= Activity =
Please copy out the full listing that follows exactly; no picture belongs in the copy.
[[ Given data open ]]
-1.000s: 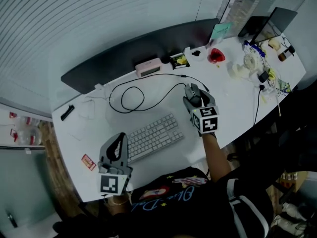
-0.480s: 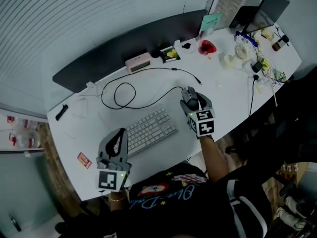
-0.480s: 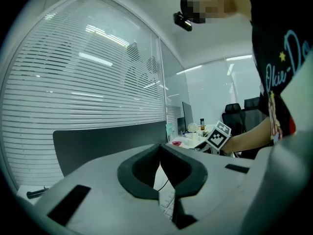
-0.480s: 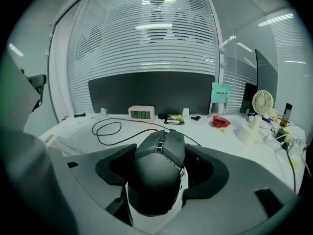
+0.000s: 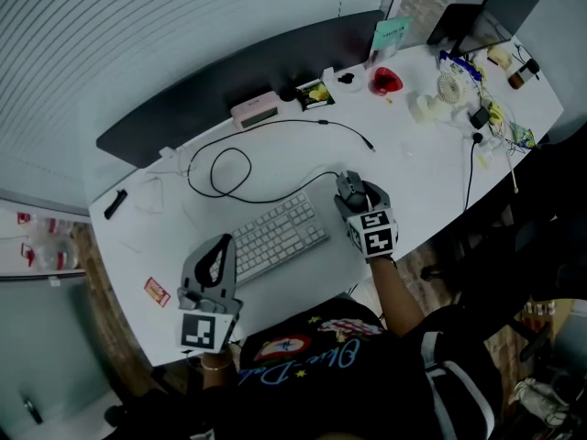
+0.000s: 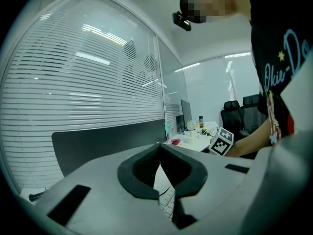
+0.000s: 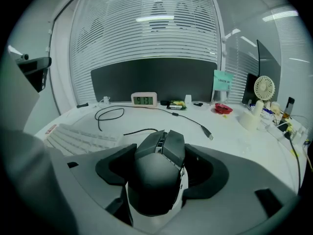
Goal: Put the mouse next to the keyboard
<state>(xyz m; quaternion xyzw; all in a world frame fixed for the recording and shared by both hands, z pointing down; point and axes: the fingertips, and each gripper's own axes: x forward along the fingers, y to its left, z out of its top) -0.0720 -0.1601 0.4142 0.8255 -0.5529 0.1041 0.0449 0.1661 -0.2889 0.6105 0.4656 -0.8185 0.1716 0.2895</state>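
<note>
A dark wired mouse sits between the jaws of my right gripper, which is shut on it. In the head view the mouse is just right of the white keyboard, with the right gripper over it near the desk's front edge. The keyboard's keys show at the left of the right gripper view. My left gripper hovers at the keyboard's left end, jaws closed together on nothing. In the left gripper view its jaws meet, with keys visible below.
A black cable loops across the white desk behind the keyboard. A pink clock, red dish, small fan and cluttered items stand along the back and right. A red card lies at left.
My right gripper has carried the mouse back toward the front edge and closer to the keyboard's right end. The left gripper has stayed in place.
</note>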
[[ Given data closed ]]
= Worked solution =
-1.000s: 
-0.480s: 
-0.480s: 
-0.480s: 
+0.000s: 
+0.000s: 
+0.000s: 
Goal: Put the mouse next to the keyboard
<state>(xyz m; quaternion xyzw; all in a world frame fixed for the recording and shared by both hands, z pointing down; point and axes: the fingertips, and each gripper's own axes: x forward along the fingers, y to its left, z out of its top) -0.0720 -0.1601 0.4142 0.8255 -0.5529 0.1041 0.0449 0.1661 -0.2889 0.6105 0.4656 -0.8185 0.1716 0.2895</state>
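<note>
A dark wired mouse sits between the jaws of my right gripper, which is shut on it. In the head view the mouse is just right of the white keyboard, with the right gripper over it near the desk's front edge. The keyboard's keys show at the left of the right gripper view. My left gripper hovers at the keyboard's left end, jaws closed together on nothing. In the left gripper view its jaws meet, with keys visible below.
A black cable loops across the white desk behind the keyboard. A pink clock, red dish, small fan and cluttered items stand along the back and right. A red card lies at left.
My right gripper has carried the mouse back toward the front edge and closer to the keyboard's right end. The left gripper has stayed in place.
</note>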

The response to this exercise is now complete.